* Directions for this task: Repeat only the lines below from the one containing "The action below" through the one containing "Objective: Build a", inclusive, exactly as written.

[[ Dataset, beginning ]]

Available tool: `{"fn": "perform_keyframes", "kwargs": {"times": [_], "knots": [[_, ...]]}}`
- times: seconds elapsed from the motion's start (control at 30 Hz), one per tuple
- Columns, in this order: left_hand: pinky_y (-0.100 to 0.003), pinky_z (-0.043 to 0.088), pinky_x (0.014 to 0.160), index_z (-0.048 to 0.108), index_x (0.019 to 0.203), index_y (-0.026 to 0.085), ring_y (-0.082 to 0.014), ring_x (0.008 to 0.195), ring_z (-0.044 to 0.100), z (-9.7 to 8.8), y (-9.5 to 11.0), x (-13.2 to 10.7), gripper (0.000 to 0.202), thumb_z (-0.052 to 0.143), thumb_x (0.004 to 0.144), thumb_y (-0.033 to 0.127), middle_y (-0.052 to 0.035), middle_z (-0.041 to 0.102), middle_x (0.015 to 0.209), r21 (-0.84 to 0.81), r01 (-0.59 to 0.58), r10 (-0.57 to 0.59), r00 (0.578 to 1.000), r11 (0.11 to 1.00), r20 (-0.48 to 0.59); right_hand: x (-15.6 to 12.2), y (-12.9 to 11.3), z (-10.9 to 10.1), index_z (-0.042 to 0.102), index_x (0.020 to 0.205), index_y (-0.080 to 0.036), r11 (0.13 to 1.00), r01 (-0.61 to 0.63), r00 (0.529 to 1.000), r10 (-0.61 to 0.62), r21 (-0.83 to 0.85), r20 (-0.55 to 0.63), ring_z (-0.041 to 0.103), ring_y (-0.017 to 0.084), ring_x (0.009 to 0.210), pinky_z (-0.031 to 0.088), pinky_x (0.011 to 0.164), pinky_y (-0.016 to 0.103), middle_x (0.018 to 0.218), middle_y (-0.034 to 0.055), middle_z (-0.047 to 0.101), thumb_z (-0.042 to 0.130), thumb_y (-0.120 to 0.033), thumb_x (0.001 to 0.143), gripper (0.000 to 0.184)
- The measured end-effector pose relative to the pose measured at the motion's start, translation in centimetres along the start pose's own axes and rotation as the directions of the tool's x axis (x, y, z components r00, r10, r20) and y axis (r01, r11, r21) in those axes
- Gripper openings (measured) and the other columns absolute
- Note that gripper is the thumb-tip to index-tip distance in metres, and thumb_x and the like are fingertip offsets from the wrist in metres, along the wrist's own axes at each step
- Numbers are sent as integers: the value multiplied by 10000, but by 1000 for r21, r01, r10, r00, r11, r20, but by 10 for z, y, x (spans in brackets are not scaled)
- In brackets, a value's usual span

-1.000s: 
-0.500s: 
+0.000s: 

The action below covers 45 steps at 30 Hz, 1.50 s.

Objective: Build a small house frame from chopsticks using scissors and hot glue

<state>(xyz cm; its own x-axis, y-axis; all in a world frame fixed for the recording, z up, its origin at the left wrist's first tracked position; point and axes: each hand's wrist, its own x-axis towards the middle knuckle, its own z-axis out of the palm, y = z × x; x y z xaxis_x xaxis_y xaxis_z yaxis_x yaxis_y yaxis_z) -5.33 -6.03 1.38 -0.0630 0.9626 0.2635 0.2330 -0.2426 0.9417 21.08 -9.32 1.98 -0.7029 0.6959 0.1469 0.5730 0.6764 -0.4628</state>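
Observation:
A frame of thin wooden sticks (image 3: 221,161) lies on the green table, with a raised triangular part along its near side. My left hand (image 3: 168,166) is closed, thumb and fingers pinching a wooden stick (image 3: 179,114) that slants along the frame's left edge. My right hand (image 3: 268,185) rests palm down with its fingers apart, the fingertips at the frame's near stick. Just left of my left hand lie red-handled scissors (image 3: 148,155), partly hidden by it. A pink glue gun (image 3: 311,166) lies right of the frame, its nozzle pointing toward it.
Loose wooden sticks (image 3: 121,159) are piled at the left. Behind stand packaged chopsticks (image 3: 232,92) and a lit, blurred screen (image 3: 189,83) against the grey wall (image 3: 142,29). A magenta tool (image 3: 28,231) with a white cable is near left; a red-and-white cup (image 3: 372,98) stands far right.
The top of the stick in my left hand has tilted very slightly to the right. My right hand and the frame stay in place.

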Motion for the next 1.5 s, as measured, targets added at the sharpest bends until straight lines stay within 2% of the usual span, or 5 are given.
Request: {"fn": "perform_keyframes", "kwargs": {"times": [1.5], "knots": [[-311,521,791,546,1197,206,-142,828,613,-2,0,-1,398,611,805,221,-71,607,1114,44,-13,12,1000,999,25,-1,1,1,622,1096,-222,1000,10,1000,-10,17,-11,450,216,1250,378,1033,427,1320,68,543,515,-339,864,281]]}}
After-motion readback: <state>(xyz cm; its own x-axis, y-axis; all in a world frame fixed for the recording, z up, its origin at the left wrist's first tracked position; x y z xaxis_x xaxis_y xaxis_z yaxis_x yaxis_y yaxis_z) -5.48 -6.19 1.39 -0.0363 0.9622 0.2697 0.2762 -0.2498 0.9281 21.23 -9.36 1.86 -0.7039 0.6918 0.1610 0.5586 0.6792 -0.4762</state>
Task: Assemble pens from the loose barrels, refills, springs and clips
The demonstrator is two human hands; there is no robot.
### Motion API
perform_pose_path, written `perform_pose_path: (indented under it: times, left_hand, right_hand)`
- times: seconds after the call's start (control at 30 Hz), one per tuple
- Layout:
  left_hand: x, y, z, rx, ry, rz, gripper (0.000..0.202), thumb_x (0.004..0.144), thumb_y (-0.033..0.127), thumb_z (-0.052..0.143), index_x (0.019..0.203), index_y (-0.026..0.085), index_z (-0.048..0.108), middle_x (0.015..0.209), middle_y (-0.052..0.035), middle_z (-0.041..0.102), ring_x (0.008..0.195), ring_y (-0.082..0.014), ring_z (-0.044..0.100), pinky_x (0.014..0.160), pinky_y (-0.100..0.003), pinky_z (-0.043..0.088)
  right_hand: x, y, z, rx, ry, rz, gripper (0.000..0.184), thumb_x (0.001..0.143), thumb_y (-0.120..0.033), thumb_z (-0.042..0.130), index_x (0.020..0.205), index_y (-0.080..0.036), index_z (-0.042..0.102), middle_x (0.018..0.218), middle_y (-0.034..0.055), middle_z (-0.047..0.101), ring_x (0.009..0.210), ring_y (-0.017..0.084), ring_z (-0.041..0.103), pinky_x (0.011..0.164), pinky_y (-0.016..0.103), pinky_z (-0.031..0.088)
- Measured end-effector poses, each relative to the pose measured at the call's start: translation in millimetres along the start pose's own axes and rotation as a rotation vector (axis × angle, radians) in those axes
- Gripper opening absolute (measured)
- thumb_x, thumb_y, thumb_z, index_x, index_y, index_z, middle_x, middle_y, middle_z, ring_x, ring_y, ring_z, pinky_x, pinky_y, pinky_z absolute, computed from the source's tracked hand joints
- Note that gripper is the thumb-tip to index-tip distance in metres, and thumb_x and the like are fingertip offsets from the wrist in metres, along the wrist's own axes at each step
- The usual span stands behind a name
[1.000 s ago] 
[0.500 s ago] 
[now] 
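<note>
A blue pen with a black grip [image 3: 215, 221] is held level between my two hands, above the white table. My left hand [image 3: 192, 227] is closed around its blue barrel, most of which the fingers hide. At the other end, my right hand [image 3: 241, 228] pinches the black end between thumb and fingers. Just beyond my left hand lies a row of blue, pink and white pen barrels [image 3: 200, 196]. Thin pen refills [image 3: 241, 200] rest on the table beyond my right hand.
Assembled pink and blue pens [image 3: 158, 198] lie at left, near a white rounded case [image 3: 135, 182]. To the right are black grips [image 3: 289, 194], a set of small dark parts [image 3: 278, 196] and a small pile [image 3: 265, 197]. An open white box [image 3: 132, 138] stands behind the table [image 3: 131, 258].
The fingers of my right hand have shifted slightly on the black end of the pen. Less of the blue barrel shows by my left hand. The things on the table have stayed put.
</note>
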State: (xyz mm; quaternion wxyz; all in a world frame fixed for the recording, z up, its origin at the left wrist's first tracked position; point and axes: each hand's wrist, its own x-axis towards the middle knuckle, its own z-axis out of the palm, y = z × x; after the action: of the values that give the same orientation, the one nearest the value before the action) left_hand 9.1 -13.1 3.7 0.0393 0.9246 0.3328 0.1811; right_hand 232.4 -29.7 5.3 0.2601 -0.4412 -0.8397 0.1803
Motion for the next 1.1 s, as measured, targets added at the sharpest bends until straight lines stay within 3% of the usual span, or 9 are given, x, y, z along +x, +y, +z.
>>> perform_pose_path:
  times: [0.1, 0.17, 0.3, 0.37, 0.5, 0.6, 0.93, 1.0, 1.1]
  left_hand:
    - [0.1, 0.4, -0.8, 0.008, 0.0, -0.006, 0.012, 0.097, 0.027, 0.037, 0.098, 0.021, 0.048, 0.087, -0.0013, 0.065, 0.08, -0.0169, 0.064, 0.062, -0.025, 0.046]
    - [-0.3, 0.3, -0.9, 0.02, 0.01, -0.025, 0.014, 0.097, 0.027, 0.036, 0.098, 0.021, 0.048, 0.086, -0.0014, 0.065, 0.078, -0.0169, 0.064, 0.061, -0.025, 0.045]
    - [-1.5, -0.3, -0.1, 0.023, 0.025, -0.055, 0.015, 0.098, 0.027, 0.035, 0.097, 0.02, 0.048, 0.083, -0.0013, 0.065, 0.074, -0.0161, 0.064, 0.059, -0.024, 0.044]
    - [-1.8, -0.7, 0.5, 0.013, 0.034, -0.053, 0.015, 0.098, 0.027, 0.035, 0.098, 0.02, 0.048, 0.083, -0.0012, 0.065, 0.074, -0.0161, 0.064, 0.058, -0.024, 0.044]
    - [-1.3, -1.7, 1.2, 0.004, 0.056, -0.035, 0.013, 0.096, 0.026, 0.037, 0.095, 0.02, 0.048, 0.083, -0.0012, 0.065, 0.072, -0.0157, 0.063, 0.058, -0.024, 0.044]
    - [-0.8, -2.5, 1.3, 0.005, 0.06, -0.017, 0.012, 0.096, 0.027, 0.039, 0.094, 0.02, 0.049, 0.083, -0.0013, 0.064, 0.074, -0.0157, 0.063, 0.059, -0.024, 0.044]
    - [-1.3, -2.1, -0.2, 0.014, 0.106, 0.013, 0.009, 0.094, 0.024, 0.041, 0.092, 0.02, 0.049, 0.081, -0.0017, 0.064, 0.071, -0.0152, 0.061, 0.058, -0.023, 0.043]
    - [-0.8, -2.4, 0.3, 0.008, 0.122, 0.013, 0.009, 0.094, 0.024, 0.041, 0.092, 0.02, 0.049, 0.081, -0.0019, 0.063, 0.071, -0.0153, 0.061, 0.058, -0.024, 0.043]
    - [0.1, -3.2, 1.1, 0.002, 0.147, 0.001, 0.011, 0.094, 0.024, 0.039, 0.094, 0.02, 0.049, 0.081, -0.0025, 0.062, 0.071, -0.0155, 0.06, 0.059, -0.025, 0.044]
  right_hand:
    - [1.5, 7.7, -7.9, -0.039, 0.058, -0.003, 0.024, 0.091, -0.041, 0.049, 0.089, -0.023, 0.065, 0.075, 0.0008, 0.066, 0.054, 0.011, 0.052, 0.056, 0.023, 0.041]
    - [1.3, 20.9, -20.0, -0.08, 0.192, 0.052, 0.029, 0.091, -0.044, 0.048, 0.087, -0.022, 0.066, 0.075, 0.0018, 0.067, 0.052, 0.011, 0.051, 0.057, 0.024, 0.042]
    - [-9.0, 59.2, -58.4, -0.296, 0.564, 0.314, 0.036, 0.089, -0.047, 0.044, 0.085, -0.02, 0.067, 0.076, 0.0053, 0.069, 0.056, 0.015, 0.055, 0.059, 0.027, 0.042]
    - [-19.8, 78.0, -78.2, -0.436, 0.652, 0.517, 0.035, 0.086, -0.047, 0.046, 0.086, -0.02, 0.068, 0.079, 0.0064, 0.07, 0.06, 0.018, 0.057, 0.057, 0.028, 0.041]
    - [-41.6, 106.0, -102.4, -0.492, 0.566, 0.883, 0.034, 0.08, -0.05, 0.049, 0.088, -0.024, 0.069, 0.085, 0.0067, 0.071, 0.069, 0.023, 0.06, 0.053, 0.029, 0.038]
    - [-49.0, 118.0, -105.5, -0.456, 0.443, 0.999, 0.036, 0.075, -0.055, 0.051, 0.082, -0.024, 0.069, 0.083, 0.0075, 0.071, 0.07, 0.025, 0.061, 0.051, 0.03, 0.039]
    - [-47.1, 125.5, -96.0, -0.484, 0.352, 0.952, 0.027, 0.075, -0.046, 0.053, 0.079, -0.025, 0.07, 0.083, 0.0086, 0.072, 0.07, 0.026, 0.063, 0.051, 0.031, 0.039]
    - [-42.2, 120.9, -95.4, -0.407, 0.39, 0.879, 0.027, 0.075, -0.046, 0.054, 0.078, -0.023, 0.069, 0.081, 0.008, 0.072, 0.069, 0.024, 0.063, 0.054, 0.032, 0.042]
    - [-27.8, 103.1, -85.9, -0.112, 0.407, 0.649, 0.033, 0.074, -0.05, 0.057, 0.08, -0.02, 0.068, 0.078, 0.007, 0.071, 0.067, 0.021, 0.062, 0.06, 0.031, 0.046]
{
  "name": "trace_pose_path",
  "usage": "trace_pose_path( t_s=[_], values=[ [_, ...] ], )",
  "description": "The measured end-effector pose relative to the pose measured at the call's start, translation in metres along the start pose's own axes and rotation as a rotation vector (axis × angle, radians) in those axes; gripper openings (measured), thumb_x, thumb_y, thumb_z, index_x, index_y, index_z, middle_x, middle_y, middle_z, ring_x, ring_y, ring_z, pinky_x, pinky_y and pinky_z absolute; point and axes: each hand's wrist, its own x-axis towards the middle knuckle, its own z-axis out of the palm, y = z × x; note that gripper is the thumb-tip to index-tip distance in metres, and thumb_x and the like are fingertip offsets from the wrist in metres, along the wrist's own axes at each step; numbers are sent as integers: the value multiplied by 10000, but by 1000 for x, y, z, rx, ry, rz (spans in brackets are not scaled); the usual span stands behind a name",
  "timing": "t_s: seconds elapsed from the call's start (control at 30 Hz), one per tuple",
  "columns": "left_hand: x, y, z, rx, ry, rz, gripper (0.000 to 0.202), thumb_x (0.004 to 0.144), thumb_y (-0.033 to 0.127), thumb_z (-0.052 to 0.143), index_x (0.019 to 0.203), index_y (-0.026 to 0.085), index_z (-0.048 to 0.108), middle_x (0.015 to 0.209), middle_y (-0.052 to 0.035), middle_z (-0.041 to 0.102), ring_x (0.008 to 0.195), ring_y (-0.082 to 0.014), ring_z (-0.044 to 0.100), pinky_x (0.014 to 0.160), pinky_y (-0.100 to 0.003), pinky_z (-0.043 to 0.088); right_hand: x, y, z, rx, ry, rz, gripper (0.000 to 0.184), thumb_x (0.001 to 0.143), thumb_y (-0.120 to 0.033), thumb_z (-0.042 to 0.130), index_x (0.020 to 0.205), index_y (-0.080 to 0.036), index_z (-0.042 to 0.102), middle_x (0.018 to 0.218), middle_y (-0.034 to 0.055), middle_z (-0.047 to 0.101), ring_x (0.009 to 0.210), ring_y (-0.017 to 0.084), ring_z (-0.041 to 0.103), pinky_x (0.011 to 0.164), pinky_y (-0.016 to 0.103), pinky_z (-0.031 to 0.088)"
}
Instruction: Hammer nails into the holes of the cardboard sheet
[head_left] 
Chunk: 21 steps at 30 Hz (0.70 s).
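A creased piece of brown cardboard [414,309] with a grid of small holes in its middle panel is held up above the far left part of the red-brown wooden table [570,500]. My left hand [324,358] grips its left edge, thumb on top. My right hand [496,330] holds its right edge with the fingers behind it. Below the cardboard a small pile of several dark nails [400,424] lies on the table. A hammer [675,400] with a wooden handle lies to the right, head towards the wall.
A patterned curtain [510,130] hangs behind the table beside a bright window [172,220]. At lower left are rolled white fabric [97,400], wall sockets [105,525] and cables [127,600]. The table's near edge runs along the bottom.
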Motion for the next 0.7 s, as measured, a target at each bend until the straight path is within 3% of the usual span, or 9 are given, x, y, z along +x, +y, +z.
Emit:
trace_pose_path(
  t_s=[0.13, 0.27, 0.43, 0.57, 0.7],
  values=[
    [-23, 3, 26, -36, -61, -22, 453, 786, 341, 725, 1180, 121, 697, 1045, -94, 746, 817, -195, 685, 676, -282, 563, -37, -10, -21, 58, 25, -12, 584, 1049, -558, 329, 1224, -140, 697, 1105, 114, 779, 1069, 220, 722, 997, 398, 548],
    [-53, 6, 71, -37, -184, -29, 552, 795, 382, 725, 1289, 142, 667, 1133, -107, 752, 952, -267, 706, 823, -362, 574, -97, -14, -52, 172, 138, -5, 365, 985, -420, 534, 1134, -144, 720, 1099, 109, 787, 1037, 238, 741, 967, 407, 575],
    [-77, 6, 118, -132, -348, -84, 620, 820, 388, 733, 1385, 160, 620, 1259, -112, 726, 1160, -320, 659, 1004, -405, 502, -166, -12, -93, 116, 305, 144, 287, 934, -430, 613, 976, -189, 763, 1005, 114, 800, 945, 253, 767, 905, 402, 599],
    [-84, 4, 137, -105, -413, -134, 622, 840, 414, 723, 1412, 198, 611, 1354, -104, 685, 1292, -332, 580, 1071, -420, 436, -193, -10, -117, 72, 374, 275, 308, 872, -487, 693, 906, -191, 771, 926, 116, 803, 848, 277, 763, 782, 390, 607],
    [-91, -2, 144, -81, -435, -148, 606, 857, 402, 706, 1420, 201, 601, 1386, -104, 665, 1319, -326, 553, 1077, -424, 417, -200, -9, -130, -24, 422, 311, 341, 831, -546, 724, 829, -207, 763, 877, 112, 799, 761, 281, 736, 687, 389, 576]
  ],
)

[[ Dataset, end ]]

* Written solution:
The action below covers 45 steps at 30 Hz, 1.50 s.

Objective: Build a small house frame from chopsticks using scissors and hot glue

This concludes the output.